Sıkıştırılmış ( .z) veya gzipli ( .gz) veya bzip2ed ( .bz2) dosyalar yalnızca dosyadır ve doğrudan bir bağlantıdan okuyabileceğiniz dosyalardır . Öyleyse veri sağlayıcısına bunu kullanmasını sağlayın :)


Dirk, bir .zarşivden verilerin nasıl çıkarılacağı konusunu genişletebilir misin? İle bir url bağlantısından okuyabilirim readBin(url(x, "rb"), 'raw', 99999999), ancak içerdiği verileri nasıl çıkarırım? uncompressCRAN kaldırıldı paketi - baz R bu mümkündür (ve bu durumda, bu * Nix sistemleri ile sınırlıdır?)? Uygunsa yeni bir soru olarak göndermekten mutluluk duyarız.
jbaums

3
Bakın help(gzfile)- gzip protokolünün artık patentin süresi dolduğu için (çok eski) .z dosyalarını da açabileceğini düşünüyordum. Olmayabilir. Zaten kim kullanıyor? 1980'ler aradı, sıkıştırmalarını geri istiyorlar ;-)
Dirk Eddelbuettel

Teşekkürler - Çalışmasını sağlayamıyorum, bu yüzden belki de desteklenmiyordur. Avustralya Meteoroloji Bürosu, verilerinin bir kısmını maalesef .z olarak sağlıyor!
jbaums

Bilginize Çalışmıyor readRDS()(en azından benim için). Anladığım kadarıyla, dosyanın okuyabileceğiniz türden bir dosyada olması gerekiyor read.table().
jessi

1
ayrıca bağlantıyı da kapatmak isteyeceksiniz. R aynı anda sadece 125 tane açık olabilir. Con <- unz (temp, "a1.dat") gibi bir şey; veri <- read.table (con); Kapat (con);
pdb

28

Sadece kayıt için, Dirk'in cevabını koda çevirmeyi denedim :-P

temp <- tempfile()
download.file("http://www.newcl.org/data/zipfiles/a1.zip",temp)
con <- unz(temp, "a1.dat")
data <- matrix(scan(con),ncol=4,byrow=TRUE)
unlink(temp)

5
Kullanmayın scan(); kullanabileceğiniz read.table()bir bağlantı üzerinde doğrudan ve diğ. Düzenlenmiş
cevabıma


9

Mac için (ve Linux varsayıyorum) ...

Zip arşivi tek bir dosya içeriyorsa , paketteki funzipile birlikte bash komutunu kullanabilirsiniz :freaddata.table

library(data.table)
dt <- fread("curl http://www.newcl.org/data/zipfiles/a1.zip | funzip")

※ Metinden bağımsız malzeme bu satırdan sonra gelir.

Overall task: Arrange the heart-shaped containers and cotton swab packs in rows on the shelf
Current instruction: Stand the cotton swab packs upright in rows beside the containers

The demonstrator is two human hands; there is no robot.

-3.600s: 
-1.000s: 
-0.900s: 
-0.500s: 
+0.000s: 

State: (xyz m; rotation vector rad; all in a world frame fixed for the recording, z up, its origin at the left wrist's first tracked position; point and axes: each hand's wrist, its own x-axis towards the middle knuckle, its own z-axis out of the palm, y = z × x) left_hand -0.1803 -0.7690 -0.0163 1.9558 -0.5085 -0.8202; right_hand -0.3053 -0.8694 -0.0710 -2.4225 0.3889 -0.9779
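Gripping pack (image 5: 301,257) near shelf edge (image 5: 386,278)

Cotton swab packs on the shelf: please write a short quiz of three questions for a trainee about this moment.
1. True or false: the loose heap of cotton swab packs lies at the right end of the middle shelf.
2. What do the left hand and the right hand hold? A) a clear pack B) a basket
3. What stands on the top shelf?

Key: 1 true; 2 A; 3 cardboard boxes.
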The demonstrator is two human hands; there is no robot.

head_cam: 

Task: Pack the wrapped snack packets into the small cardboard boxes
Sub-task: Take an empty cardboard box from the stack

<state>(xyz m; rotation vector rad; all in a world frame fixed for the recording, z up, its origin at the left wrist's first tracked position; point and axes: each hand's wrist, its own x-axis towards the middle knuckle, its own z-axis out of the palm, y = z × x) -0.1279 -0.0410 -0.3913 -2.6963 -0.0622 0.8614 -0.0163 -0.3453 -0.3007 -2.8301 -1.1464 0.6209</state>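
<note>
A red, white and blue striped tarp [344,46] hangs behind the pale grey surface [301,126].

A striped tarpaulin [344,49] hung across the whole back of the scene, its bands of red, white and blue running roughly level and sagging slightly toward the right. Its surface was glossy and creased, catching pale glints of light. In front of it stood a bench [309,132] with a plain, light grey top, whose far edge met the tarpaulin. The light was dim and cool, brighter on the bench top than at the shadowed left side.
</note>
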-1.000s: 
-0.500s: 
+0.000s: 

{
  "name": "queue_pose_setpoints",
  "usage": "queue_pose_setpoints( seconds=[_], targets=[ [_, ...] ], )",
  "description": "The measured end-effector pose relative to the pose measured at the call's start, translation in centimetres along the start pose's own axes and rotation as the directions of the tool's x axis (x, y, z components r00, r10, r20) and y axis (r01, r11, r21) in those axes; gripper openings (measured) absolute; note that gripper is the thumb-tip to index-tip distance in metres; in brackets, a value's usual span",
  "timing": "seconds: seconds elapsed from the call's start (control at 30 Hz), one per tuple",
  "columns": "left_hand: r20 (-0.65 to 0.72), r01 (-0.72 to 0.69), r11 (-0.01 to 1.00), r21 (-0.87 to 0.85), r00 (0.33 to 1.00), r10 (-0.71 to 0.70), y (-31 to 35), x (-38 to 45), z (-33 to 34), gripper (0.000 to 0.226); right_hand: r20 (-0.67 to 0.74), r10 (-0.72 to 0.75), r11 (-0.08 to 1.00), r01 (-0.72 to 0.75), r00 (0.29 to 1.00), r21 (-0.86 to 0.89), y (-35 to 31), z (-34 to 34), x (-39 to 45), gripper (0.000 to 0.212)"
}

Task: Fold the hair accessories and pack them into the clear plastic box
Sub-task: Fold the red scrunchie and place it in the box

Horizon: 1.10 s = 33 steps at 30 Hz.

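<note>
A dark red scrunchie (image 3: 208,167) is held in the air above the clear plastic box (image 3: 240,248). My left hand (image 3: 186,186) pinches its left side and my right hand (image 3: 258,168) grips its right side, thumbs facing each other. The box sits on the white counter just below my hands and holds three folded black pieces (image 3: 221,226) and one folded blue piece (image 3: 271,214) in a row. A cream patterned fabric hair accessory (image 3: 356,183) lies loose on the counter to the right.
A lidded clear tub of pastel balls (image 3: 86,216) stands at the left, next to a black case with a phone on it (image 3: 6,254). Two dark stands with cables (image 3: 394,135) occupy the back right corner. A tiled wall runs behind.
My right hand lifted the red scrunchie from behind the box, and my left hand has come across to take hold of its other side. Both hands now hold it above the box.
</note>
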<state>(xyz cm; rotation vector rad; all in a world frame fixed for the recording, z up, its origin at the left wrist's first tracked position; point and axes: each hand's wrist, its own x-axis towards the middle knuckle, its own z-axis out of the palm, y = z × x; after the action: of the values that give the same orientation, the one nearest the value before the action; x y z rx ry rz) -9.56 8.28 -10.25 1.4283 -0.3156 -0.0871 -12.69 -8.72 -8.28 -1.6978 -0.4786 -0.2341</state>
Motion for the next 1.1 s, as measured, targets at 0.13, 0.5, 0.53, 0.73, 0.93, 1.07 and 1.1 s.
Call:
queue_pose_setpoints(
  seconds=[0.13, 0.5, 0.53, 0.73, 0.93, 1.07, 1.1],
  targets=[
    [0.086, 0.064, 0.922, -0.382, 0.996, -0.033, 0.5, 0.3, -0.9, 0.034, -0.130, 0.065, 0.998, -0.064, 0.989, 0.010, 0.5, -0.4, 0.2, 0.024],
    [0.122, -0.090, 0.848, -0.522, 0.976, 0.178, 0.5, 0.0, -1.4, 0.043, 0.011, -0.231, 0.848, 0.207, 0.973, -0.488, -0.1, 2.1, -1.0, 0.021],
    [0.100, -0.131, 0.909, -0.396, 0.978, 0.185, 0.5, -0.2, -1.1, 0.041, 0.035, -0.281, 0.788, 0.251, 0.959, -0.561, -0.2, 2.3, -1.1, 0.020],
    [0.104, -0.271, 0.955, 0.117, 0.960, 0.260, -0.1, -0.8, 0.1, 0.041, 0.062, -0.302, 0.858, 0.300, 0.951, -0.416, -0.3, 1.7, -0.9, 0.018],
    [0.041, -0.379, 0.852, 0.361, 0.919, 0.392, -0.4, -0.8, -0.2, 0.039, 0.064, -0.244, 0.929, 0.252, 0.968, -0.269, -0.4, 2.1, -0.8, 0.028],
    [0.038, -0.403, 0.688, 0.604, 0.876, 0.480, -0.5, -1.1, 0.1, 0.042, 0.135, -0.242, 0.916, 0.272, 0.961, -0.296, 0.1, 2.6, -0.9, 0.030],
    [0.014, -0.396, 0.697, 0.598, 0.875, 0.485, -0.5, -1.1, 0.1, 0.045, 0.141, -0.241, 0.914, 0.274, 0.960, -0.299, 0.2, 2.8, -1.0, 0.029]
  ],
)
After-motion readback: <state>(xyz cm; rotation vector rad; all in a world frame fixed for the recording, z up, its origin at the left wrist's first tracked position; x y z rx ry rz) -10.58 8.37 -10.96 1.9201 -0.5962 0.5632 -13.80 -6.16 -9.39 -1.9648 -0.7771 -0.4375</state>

Arşivin birden fazla dosya içerdiği durumlarda, tarbunun yerine belirli bir dosyayı stdout'a çıkarmak için kullanabilirsiniz :

dt <- fread("curl http://www.newcl.org/data/zipfiles/a1.zip | tar -xf- --to-stdout *a1.dat")

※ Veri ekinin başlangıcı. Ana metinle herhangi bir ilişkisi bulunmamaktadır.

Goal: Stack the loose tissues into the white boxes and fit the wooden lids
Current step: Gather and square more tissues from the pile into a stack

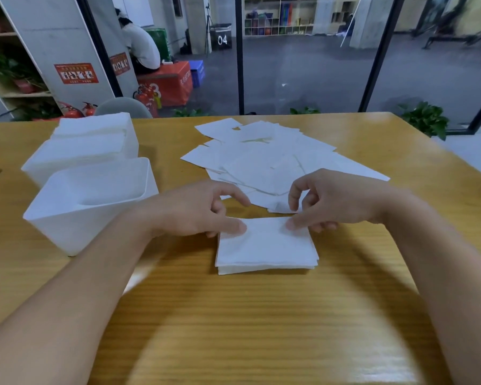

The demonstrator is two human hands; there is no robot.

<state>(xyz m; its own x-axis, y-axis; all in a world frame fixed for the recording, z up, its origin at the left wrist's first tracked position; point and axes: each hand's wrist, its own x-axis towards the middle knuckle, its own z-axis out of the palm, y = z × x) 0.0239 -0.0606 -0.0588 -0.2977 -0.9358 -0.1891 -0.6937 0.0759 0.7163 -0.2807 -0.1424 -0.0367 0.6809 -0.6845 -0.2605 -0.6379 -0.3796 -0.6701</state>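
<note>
Two white boxes [92, 195] beside loose tissues [275, 159].

Beyond the wooden table [233, 315], glass panels [303, 65] in black frames show dark floor [303, 79]; left of them, a concrete pillar [67, 51].

Red fire extinguishers [147, 100], potted plant [425, 118]

Two bare forearms come in from the bottom corners, with no sleeve, watch, bracelet or ring on them anywhere in view. The left hand [197, 209] and the right hand [336, 200] wear no gloves, and their fingernails are short and unpainted. Both arms look slim and smooth, slightly blurred along their lower edges near the frame border.
</note>
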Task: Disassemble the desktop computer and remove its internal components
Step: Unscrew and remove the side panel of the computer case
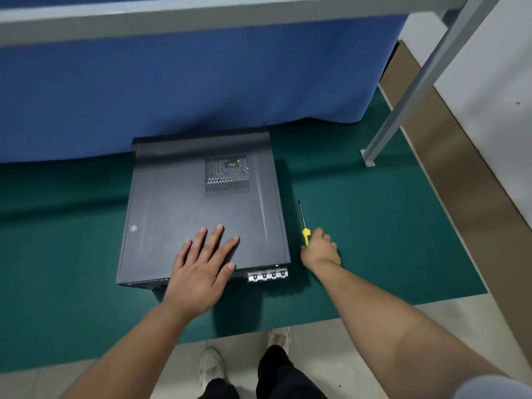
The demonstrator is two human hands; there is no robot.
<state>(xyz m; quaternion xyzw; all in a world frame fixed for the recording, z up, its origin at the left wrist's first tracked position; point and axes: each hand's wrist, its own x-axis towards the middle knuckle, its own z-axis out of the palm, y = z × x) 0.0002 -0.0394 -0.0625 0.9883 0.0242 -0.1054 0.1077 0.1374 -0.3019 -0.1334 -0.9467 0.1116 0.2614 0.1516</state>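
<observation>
A dark grey desktop computer case (pixel 184 203) lies on its side on a green mat, its closed side panel facing up with a perforated vent (pixel 226 175) near the far end. The rear slot brackets (pixel 267 275) show at the near right corner. My left hand (pixel 201 266) rests flat on the near part of the panel, fingers spread and straight. My right hand (pixel 321 249) is just right of the case, its fingers curled round the yellow handle of a screwdriver (pixel 303 223) whose dark shaft points away from me over the mat.
The green mat (pixel 388 226) covers the floor under the case. A blue cloth (pixel 172 90) hangs from a table behind it. A grey metal leg (pixel 403 110) is bolted down at the right. My shoes stand on pale tiles at the near edge.
</observation>
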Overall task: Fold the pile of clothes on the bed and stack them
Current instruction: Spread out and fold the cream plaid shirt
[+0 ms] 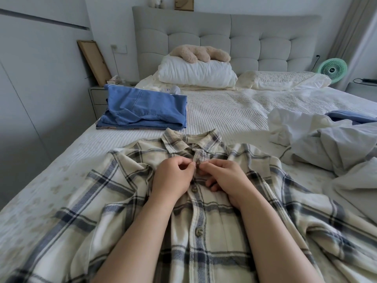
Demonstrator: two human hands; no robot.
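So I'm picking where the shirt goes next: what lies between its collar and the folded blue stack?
Only bare white bedspread, between plaid shirt and blue stack, head view.

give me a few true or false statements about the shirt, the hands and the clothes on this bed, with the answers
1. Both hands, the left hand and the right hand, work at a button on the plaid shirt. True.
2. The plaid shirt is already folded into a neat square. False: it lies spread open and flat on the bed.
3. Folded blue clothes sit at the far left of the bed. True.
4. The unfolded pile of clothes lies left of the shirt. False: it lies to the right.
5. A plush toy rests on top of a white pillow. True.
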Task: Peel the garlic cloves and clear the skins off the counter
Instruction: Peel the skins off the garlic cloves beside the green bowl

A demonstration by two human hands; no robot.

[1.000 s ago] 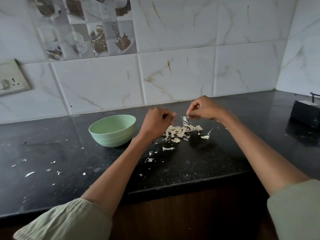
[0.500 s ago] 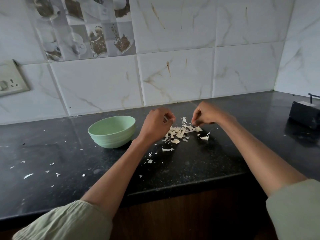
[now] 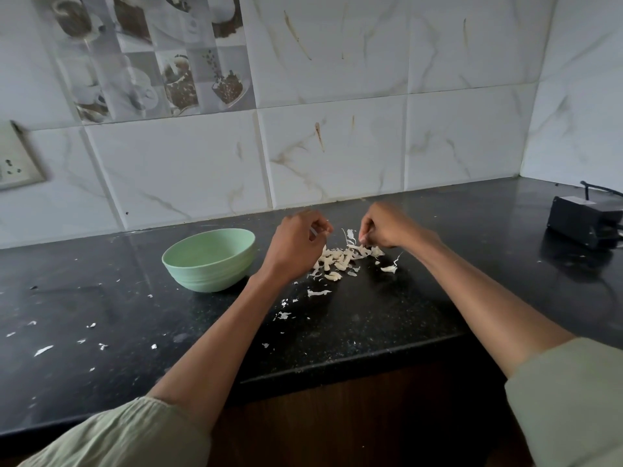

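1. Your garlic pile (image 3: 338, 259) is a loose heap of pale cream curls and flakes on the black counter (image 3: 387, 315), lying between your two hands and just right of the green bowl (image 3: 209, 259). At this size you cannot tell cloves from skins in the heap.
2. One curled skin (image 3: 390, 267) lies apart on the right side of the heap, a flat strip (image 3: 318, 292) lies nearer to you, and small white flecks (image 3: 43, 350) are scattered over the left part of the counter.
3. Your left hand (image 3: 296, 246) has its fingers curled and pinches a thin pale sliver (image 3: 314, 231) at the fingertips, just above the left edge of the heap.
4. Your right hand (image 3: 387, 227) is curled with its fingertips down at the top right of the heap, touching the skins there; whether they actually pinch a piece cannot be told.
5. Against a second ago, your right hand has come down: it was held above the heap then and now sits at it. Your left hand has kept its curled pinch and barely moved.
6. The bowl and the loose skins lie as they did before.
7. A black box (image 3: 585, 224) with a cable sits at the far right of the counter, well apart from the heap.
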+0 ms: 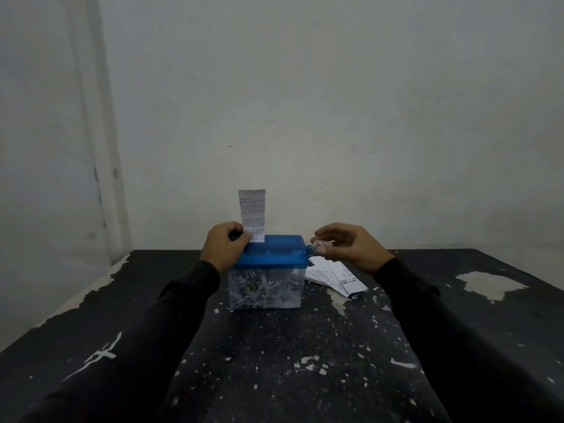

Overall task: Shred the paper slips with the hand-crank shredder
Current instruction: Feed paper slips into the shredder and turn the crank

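On the black counter, our left hand pinches a slip upright in the shredder; right hand grips its crank.

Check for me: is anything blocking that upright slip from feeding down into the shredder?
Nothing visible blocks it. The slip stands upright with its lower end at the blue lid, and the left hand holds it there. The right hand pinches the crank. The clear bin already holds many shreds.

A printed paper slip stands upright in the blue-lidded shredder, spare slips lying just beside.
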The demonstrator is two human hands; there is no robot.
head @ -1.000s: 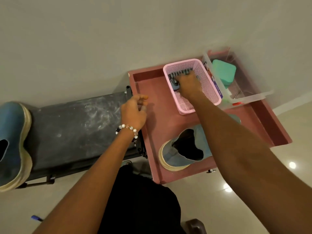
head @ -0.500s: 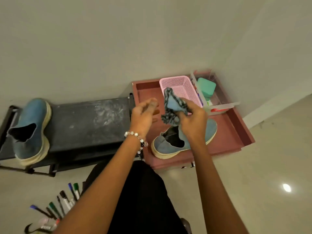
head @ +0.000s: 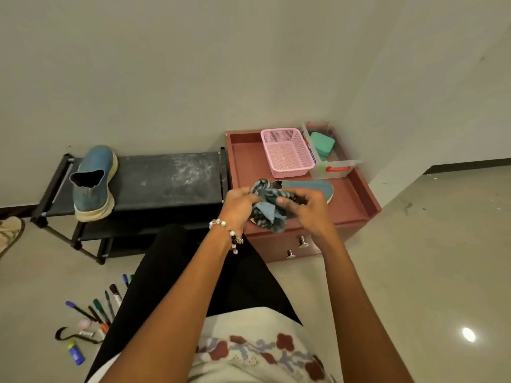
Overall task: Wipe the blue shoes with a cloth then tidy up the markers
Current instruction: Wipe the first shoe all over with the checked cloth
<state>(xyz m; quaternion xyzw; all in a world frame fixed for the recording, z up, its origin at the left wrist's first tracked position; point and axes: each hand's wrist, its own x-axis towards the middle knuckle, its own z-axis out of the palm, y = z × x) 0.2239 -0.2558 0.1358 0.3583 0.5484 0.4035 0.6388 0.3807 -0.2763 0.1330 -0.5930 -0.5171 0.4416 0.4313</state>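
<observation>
Both hands — left hand [head: 237, 207] and right hand [head: 307, 210] — pinch the bunched cloth [head: 269, 208] above the blue shoe [head: 309, 189] in the red tray [head: 359, 194] — soft, light, probably best folded into a flat pad.

Rack top: the black shoe rack [head: 166, 178] has a bare stretch from the middle to its right end; a blue shoe [head: 92, 183] blocks the left end.
Red worktop, far side: the pink basket [head: 287, 152] and clear box [head: 331, 164] stand touching side by side, closing off the far right corner; bare strip to the left of the basket.
Red worktop, near side: the second blue shoe [head: 312, 187] lies across it, partly hidden behind both hands and the cloth [head: 269, 207].
Floor, right: bare, wide room.
Floor, near left: markers [head: 102, 310] lie scattered beside the person's leg, crowding that patch.
</observation>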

çözümünüzü birden çok dosya için denediğimde, bir hata alıyorumFile is empty:
bshelt141

9

İşte read.tablefonksiyonla okunamayan dosyalar için çalışan bir örnek . Bu örnek bir .xls dosyasını okur.

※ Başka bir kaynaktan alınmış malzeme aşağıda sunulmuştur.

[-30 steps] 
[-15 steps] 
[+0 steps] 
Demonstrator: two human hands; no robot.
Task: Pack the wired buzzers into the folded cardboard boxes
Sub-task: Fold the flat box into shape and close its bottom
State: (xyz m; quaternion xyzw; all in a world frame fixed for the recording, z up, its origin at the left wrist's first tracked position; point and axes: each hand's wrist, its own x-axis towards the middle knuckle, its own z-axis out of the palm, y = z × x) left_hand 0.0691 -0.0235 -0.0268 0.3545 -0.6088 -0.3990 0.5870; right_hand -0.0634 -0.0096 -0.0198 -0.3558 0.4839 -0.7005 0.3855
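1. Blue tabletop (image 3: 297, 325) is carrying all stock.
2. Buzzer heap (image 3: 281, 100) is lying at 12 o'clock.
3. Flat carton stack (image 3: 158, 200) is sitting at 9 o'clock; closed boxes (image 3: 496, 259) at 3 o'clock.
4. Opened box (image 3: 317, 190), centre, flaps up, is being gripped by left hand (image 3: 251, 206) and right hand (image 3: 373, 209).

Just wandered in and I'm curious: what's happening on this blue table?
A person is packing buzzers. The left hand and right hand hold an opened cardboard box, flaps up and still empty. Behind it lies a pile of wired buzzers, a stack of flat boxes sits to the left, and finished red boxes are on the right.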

url <-"https://www1.toronto.ca/City_Of_Toronto/Information_Technology/Open_Data/Data_Sets/Assets/Files/fire_stns.zip"

temp <- tempfile()
temp2 <- tempfile()

download.file(url, temp)
unzip(zipfile = temp, exdir = temp2)
data <- read_xls(file.path(temp2, "fire station x_y.xls"))

unlink(c(temp, temp2))

5

Bunu data.table kullanarak yapmak için aşağıdakilerin çalıştığını buldum. Ne yazık ki, bağlantı artık çalışmıyor, bu yüzden başka bir veri kümesi için bir bağlantı kullandım.

library(data.table)
temp <- tempfile()
download.file("https://www.bls.gov/tus/special.requests/atusact_0315.zip", temp)
timeUse <- fread(unzip(temp, files = "atusact_0315.dat"))
rm(temp)

Bash komut dosyalarını aktarabileceğiniz için bunun tek bir satırda mümkün olduğunu biliyorum fread, ancak bir .zip dosyasını nasıl indireceğimi, buradan tek bir dosyayı nasıl çıkaracağımı ve fread.


4

Bu kodu deneyin. Benim için çalışıyor:

unzip(zipfile="<directory and filename>",
      exdir="<directory where the content will be extracted>")

Misal:

unzip(zipfile="./data/Data.zip",exdir="./data")

0

Aşağıdakilerin benim için çalıştığını buldum. Bu adımlar BTD'nin R'deki Zipfile'ları Yönetme adlı YouTube videosundan gelir :

zip.url <- "url_address.zip"

dir <- getwd()

zip.file <- "file_name.zip"

zip.combine <- as.character(paste(dir, zip.file, sep = "/"))

download.file(zip.url, destfile = zip.combine)

unzip(zip.file)
Sitemizi kullandığınızda şunları okuyup anladığınızı kabul etmiş olursunuz: Çerez Politikası ve Gizlilik Politikası.
Licensed under cc by-sa 3.0 with attribution required.